In my opinion, based on my experience with this subject for the last 15 years, the thing you are all honestly upset about is that you are all highly-leveraged but in reasonable ways, like banks, and you don't like the fact that Congress has ordered you to de-leverage if you want to continue making speculative investments in out-of-state companies, or if you want to continue hiding from your local regulator by pretending to be investing in Federally-exempted unregistered securities WHEN WHAT YOU ARE HONESTLY ALL DOING IS JUST EXTENDING THE GIFT OF FINANCIAL LEVERAGE TO THE PEOPLE IN YOUR LOCAL COMMUNITY WHO YOU CHOOSE TO HELP GROW RICH!

Your old business model of shadow banking is dead. Lehman Brothers, Goldman Sachs, WaMu, Wachovia, Indymac Bank, Bank of America, Citicorp and the other large Federally-regulated banks and investment banks killed the shadow banking business. You didn't get a bailout, but some of them did, and that's unfair. But you are doing nobody a service by so inartfully attempting to defend your shadow banking business using absurd, illogical assertions such as Angel investors need to be allowed to continue to rely on Federal Securities Regulations when making in-state local investments!

If you would like to offer me shadow banking leverage to come to your city or State and open another branch office, then I will accept your offer and you can participate in a Federally-regulated registration-exempt unregistered securities Offering that makes your local economy bigger (and in my opinion, better, because I know how valuable my expertise, ethics and creative aspirations are to your local economy) -- but if you are not trying to attract people TO your local economy from elsewhere but are only investing IN your local economy for the benefit of its current resident businesses then please write the SEC an apology letter for mucking up the national debate with your local politics and misinformed unregulated shadow banking business model.
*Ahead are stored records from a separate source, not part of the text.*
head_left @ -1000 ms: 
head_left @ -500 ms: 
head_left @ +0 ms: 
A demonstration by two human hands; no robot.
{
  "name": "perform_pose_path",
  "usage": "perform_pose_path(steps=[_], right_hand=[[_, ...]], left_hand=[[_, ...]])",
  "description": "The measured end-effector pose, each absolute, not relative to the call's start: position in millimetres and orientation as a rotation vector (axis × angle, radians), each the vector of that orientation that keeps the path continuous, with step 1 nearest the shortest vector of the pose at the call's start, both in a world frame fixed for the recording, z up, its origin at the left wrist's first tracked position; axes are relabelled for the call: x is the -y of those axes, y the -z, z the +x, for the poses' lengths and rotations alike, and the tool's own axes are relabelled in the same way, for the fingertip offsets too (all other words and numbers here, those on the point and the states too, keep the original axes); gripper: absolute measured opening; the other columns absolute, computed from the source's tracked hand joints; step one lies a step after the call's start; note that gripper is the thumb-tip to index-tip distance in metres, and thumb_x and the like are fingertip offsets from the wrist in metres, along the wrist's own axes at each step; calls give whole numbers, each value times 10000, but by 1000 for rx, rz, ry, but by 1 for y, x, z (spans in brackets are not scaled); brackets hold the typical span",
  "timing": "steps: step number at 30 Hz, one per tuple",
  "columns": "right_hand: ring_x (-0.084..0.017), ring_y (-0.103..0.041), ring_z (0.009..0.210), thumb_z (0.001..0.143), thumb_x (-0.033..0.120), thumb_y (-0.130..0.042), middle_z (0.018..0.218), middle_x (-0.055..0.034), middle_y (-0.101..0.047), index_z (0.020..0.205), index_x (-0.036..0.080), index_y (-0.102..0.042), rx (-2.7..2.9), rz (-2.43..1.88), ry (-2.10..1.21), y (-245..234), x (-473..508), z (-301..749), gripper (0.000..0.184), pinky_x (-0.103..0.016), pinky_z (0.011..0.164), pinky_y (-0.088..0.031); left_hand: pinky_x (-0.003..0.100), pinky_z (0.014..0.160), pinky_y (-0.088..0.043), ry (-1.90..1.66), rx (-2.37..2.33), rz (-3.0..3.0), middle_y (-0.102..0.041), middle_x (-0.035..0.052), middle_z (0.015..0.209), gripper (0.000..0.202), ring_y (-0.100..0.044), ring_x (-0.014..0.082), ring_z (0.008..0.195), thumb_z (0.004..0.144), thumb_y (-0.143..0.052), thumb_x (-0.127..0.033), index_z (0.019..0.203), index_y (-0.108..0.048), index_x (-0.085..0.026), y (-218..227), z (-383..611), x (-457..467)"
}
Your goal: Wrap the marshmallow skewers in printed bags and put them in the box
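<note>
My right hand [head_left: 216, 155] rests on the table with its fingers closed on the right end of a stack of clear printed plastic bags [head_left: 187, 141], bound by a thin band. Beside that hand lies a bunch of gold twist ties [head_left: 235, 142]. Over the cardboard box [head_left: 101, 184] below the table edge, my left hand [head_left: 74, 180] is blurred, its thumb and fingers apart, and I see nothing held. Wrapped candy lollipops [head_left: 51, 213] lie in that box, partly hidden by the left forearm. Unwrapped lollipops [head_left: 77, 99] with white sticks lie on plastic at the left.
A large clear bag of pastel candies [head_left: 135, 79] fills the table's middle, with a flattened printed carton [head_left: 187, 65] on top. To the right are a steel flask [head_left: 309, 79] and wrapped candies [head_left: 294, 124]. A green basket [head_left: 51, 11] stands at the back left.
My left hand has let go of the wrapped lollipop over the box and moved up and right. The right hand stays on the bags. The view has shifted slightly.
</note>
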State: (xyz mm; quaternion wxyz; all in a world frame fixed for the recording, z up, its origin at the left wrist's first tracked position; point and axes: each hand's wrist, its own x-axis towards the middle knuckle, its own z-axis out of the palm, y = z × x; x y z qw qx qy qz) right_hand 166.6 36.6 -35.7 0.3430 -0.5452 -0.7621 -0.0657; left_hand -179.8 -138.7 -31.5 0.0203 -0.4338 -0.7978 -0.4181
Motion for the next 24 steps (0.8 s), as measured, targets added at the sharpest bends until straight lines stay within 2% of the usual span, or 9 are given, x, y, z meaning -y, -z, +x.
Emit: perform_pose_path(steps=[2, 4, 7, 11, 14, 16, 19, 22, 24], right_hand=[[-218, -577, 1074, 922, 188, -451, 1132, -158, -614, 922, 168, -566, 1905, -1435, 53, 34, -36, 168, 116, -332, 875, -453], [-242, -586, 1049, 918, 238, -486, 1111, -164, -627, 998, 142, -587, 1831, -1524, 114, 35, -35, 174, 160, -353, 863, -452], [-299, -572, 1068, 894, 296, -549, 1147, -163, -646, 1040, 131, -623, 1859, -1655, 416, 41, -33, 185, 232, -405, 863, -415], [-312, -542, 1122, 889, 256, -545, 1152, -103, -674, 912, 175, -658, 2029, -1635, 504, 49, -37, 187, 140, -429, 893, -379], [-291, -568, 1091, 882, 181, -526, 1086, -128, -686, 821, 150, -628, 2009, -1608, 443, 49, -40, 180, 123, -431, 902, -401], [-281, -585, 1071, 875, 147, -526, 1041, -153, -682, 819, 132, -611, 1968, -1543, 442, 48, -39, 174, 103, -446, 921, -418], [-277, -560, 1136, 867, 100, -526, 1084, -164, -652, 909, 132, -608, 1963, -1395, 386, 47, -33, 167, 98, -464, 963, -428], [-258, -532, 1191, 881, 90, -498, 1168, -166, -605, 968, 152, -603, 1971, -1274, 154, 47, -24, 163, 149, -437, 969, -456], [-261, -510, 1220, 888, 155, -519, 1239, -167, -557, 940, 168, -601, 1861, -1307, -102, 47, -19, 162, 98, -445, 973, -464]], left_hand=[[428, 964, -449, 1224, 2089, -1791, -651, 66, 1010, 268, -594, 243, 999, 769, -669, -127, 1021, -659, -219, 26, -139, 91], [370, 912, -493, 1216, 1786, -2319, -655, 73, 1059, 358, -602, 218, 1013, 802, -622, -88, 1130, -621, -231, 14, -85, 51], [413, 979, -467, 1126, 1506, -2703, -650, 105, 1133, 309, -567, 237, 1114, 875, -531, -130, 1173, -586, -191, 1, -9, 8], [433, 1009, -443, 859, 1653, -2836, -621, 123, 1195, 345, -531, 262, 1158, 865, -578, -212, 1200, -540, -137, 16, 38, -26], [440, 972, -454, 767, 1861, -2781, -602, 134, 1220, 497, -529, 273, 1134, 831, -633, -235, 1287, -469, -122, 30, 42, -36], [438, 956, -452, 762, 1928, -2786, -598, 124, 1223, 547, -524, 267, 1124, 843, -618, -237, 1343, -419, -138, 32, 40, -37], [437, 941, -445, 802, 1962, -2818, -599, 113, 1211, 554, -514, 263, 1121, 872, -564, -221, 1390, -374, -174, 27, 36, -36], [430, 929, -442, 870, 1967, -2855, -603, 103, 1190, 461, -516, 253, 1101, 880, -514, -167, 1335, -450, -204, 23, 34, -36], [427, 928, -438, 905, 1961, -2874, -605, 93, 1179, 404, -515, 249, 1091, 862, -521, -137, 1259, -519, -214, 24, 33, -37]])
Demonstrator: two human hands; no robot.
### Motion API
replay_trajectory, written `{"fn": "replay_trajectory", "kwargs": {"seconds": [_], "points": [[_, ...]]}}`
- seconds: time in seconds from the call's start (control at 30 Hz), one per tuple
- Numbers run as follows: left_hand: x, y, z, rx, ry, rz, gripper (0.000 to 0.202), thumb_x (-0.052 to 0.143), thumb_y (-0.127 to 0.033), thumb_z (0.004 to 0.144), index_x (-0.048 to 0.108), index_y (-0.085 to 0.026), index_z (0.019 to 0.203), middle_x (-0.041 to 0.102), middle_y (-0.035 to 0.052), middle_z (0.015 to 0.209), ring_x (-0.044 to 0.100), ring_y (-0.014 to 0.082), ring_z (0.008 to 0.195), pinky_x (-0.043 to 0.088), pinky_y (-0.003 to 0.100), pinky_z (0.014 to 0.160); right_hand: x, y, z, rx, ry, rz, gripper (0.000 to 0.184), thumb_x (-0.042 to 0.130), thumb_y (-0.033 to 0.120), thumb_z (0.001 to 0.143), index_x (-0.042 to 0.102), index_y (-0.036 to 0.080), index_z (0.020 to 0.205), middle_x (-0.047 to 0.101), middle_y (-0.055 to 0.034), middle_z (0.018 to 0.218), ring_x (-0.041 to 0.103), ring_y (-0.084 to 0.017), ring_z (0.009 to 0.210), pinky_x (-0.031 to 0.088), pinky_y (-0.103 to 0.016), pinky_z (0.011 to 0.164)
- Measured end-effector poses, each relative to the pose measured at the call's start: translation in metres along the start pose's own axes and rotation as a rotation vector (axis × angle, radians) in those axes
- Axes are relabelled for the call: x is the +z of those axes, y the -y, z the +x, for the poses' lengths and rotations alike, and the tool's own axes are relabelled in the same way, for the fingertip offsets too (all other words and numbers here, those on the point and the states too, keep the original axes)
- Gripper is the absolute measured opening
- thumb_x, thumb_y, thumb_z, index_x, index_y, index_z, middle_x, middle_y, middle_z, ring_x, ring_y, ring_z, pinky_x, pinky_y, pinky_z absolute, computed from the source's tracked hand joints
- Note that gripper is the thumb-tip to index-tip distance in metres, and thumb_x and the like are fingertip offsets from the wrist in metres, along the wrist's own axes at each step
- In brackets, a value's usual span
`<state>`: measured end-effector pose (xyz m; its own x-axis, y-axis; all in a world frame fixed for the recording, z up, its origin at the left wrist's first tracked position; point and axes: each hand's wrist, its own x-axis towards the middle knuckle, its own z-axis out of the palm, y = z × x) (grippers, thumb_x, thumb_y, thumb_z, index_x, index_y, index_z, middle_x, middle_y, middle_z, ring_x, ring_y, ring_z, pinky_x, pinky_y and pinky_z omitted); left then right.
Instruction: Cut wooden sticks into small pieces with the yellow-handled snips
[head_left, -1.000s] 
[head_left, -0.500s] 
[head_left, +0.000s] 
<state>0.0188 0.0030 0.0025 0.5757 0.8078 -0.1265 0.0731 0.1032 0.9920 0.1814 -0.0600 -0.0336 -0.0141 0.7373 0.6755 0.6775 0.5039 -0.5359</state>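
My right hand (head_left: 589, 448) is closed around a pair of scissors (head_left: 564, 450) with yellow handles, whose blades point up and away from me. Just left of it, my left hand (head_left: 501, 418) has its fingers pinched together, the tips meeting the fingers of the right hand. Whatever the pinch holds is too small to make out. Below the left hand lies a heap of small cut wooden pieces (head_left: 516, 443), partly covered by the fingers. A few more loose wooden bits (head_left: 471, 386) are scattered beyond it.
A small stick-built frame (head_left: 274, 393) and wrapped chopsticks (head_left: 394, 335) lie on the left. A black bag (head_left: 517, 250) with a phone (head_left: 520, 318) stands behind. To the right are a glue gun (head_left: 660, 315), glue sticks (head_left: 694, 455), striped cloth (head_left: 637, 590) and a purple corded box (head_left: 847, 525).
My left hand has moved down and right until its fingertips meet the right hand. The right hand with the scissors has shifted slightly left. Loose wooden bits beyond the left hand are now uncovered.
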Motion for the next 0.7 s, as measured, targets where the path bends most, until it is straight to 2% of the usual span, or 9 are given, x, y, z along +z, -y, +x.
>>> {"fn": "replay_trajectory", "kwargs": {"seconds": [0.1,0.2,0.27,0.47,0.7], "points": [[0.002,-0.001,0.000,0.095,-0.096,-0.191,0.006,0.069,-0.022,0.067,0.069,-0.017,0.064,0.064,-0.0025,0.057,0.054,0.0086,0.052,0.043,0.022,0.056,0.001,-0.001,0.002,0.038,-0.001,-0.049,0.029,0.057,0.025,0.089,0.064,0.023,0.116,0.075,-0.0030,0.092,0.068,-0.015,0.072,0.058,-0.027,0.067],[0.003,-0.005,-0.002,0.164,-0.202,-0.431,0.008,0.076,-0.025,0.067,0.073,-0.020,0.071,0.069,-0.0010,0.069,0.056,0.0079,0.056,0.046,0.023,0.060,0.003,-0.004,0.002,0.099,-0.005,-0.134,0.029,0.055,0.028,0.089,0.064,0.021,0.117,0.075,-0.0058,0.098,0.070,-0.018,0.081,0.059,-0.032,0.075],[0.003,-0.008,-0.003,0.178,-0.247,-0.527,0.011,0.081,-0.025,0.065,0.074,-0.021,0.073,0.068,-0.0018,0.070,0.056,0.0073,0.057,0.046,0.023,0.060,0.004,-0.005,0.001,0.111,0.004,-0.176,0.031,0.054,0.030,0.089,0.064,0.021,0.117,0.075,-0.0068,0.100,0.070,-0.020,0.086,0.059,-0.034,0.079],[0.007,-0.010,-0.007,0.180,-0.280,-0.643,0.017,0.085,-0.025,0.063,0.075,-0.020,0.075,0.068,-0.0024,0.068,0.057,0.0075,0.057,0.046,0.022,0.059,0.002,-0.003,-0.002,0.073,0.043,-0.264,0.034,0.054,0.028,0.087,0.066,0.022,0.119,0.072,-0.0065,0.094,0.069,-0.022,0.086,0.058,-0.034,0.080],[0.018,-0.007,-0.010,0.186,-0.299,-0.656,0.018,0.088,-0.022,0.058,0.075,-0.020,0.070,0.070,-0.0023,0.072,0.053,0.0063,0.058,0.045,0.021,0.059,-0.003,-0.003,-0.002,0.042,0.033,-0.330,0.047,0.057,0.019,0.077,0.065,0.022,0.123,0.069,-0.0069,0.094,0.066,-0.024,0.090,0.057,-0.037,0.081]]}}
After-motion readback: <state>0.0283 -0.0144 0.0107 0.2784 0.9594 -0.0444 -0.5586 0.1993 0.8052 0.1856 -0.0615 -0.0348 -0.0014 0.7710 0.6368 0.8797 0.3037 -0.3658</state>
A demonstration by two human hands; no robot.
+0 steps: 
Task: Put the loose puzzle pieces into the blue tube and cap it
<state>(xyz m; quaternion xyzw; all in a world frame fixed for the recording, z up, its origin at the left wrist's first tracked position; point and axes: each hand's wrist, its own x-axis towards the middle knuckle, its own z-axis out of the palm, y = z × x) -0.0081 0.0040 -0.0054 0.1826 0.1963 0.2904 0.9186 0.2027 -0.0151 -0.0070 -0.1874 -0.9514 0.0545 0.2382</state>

Please come right out and explain your true concerns, honestly, it would help regulators and the investing public understand the role that leverage plays in the growth of an economy. Without leverage, we all have to find a gold mine or an oil well and extract raw materials from the ground in order to have any capital for anything at all. Instead of pretending that your core problem and primary complaint is something illogical such as your desire for privacy, when the reality is simply that you don't want to lose your shadow banking leverage and position in the economy, it would be more honest and more ethical for at least one of you to explain the truth so that financial leverage can be better understood and perhaps even better developed as the form of intangible natural resource that it is. Shadow banking leverage can be sensibly engineered, and it can become less shadowy, without requiring each of you to register and be regulated as banks.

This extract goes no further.